The challenge for unions

August 16, 2008
Issue 

When does a worker, even a casual or part-time worker, join a union? When it's clear that membership brings better pay, working conditions and job security. Why, then, is union membership among workers at an all-time low? Because in so many industries union membership doesn't seem to bring these benefits.

Perhaps it's because some employers, very few, can pay high wages. Or maybe workers have been intimidated into not joining a union. But it's also because unions simply aren't always there when workers need them.

The major problem is one of union organisation. The 2006 ACTU congress was told surveys showed 1.5 million workers would join a union if they were asked.

However, where unions are campaigning — as with the nurses, teachers and construction workers — they are growing.

This brings us to Work Choices.

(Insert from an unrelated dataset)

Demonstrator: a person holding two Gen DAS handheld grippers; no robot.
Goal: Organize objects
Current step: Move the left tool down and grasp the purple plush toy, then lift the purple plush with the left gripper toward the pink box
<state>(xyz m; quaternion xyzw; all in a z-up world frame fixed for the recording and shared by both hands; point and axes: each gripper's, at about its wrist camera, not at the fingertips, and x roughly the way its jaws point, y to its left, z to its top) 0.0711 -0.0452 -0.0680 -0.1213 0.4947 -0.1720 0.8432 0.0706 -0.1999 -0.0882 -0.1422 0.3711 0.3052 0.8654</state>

In its August 5 editorial, "Unions battle for new recruits", the Geelong Advertiser noted the union movement was thoroughly unhappy with Kevin Rudd and his sluggishness in tearing apart the previous Coalition government's workplace laws. But it didn't say why.

It's because Howard's laws criminalised basic union organising — the right of entry and the right to take industrial action. These laws have had a much greater impact on union relevance in the eyes of workers than things like the end of payroll deduction of union dues.

Work Choices and other laws threaten unions with massive penalties if they act illegally. This has been going on for more than 25 years in this country.

If unions are really to defend workers' rights and conditions they often risk breaking the law — whether it's to fight an unfair dismissal or to close down a dangerous work site. Going by the legal road can mean losing the dispute.

It's a stark choice: be law-abiding and irrelevant or do the right thing to defend workers' wages and conditions and risk crippling penalties. The space for legal union action is tiny.

This explains why the employers are determined to hold on to Work Choices. It's why they relentlessly blackmail the Rudd government with talk about the union threat to investment. It drives the building bosses' support of the Australian Building and Construction Commission, which treats 1 million building workers as if they were terrorist suspects.

Disappointingly, even though the Rudd government is packed with former union officials it has been far more responsive to employer pressure than to the appeals by the ACTU. In the Australia of 2008, the ability of the union movement to prove its relevance depends on whether it can force the full repeal of Work Choices, and related laws, or neutralise them in practice.

That's why 1500 union delegates met in Melbourne on July 30 to campaign against the charging of Noel Washington, the construction unionist facing a six-month jail term for exercising his right to remain silent, and to get rid of all anti-union laws. In effect, the delegates were following the advice of the Advertiser editorial: it's time the unions stood up for themselves.

Finally, what's wrong with 14-year-old workers joining unions? If they're old enough to be ripped off by unscrupulous bosses — and believe me I deal with cases every week — then they're old enough to band together and collectively defend their rights. That's real unionism.

[Tim Gooden is secretary of the Geelong Trades Hall Council. This abridged opinion piece first appeared in the August 11 Geelong Advertiser in response to an August 5 editorial in the same paper.]